__About this task__:
Could you return the lines below exactly, from the first line up to and including the line that holds "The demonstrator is"?

[Collection entries]
● ● ● ● ●

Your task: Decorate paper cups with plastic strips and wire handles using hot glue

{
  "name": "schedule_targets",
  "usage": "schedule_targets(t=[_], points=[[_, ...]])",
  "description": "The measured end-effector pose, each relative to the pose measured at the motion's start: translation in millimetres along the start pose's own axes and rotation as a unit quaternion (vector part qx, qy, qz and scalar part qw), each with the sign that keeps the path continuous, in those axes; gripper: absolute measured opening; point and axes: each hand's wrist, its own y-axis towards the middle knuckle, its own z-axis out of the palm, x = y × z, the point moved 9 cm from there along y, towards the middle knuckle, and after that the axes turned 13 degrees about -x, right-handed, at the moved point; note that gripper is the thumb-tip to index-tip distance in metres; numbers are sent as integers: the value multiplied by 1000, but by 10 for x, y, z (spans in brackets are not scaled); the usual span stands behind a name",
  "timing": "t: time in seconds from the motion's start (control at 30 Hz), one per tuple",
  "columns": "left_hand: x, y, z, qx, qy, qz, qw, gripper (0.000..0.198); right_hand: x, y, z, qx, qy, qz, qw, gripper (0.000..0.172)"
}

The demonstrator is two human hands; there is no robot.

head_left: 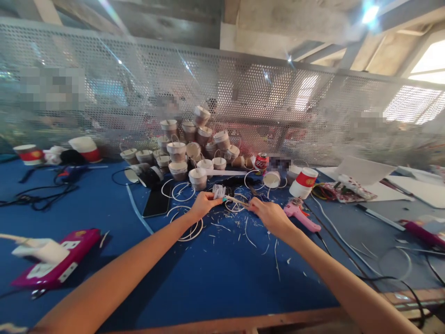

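Note:
My left hand (pixel 203 205) is closed, its fingers pinching a small whitish object (pixel 219 190) whose kind I cannot make out. From there a thin pale strip (pixel 238 201) runs across to my right hand (pixel 269 214). That hand is closed too, with its fingers around the strip's other end. White cord coils (pixel 186 223) and scattered cord scraps (pixel 225 227) lie on the blue tabletop (pixel 194 283) below and beside my hands. Just beyond stands a heap of small white-rimmed, pot-like cups (pixel 178 169), many with looped handles.
Right of my hands lie a pink glue gun (pixel 301 217) and a red-and-white paper cup (pixel 303 182). A red drink can (pixel 260 162) stands behind. At left are a dark phone (pixel 157 200) and a magenta power strip (pixel 81 248). A perforated metal screen (pixel 132 83) closes the back.

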Motion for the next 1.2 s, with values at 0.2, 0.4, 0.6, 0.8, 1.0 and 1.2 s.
schedule_targets(t=[0.2,0.4,0.6,0.8,1.0,1.2], points=[[-18,-21,-2,4,8,-9,1000,26,264,411,267,-18,46,-87,995,16],[-101,-18,-8,5,56,67,996,38,71,499,388,-15,85,7,996,15],[-85,-29,64,42,58,70,995,32,-72,502,365,-27,190,41,981,27],[-52,-29,81,52,79,78,992,28,-84,517,337,14,249,60,967,26],[-110,-46,103,67,94,100,988,21,-114,470,566,90,395,96,909,30],[-127,-74,147,87,95,90,988,20,-226,445,577,40,377,111,918,23]])
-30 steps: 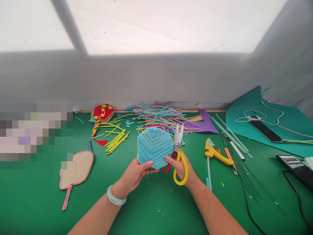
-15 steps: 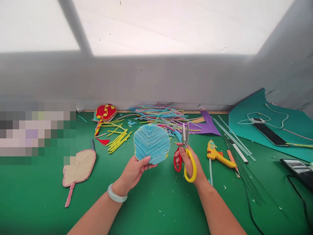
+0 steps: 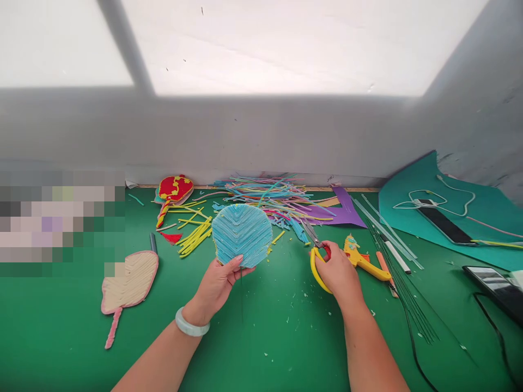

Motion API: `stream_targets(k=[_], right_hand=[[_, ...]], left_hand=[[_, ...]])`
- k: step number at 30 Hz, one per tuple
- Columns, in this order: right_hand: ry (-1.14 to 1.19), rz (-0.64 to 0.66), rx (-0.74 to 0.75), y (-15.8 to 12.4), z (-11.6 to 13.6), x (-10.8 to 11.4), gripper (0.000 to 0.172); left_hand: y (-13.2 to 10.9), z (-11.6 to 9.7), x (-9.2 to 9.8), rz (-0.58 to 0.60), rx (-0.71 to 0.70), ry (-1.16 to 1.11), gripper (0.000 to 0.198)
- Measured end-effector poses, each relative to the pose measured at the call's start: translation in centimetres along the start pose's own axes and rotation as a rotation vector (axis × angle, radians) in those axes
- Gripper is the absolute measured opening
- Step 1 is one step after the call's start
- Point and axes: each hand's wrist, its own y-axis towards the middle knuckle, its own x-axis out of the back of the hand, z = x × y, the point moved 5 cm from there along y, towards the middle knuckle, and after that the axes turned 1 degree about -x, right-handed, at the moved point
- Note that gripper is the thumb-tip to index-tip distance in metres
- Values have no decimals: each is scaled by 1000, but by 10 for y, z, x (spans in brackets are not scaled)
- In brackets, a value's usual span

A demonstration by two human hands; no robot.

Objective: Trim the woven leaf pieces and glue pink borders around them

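My left hand [image 3: 216, 283] pinches the bottom edge of a light blue leaf-shaped piece [image 3: 242, 233] covered with glued strips, and holds it upright above the green table [image 3: 261, 337]. A thin dark wire hangs down from the piece below my fingers. My right hand [image 3: 339, 272] is closed on the yellow-and-red handles of the scissors [image 3: 316, 253]. The scissors lie low at the table, blades pointing up-left towards the strip pile. A yellow glue gun [image 3: 363, 256] lies just right of that hand.
A heap of coloured strips [image 3: 269, 197] lies at the back. A cream and pink leaf piece [image 3: 128, 283] and a red and yellow piece [image 3: 174, 189] are at the left. Purple paper [image 3: 345, 209], thin rods, a teal sheet with a phone [image 3: 445, 224] and cables fill the right.
My right hand has drawn the scissors away from the blue piece and lowered them to the table at the right. My left hand has shifted the blue piece slightly left.
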Motion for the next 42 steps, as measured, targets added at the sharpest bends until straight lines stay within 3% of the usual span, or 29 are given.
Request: stream_targets(k=[9,23,32,34,36,37,39,42], right_hand=[[-174,48,-26,5,-4,-9,55],[-326,49,74,-1,2,-16,56],[-306,14,144,-10,5,-7,39],[-186,-85,155,-13,10,0,41],[131,-138,186,-18,19,3,46],[343,-93,203,-21,26,1,50],[711,176,213,-31,43,-15,58],[988,523,213,-51,70,-35,61]], left_hand=[[-1,1,-2,5,12,-8,57],[-1,0,-3,-13,36,-37,60],[-1,2,-1,-32,75,-80,53],[-2,3,-2,-28,87,-78,53],[-3,6,-4,-19,100,-72,54],[-3,8,-5,-14,108,-69,55],[-4,12,-8,6,124,-58,56],[-6,18,-14,70,132,-21,53]])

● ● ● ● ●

__Response area__:
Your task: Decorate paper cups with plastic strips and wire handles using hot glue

{
  "name": "schedule_targets",
  "usage": "schedule_targets(t=[_], points=[[_, ...]])",
  "description": "The measured end-effector pose, each relative to the pose measured at the motion's start: translation in millimetres along the start pose's own axes and rotation as a unit quaternion (vector part qx, qy, qz and scalar part qw), each with the sign that keeps the path continuous, in those axes; gripper: absolute measured opening; point and axes: each hand's wrist, its own y-axis towards the middle knuckle, its own z-axis out of the palm, x = y × z, the point moved 9 cm from there along y, towards the middle knuckle, and after that the axes turned 13 degrees about -x, right-handed, at the moved point; note that gripper is the thumb-tip to index-tip distance in metres; numbers are sent as integers: the value multiplied by 1000, but by 10 for x, y, z (spans in brackets are not scaled); the usual span stands behind a name",
  "timing": "t: time in seconds from the motion's start (control at 30 Hz), one per tuple",
  "columns": "left_hand: x, y, z, qx, qy, qz, qw, gripper (0.000..0.198); right_hand: x, y, z, qx, qy, qz, qw, gripper (0.000..0.172)"
}

The demonstrator is two human hands; there is no robot.

The exercise is done, and no more output is needed.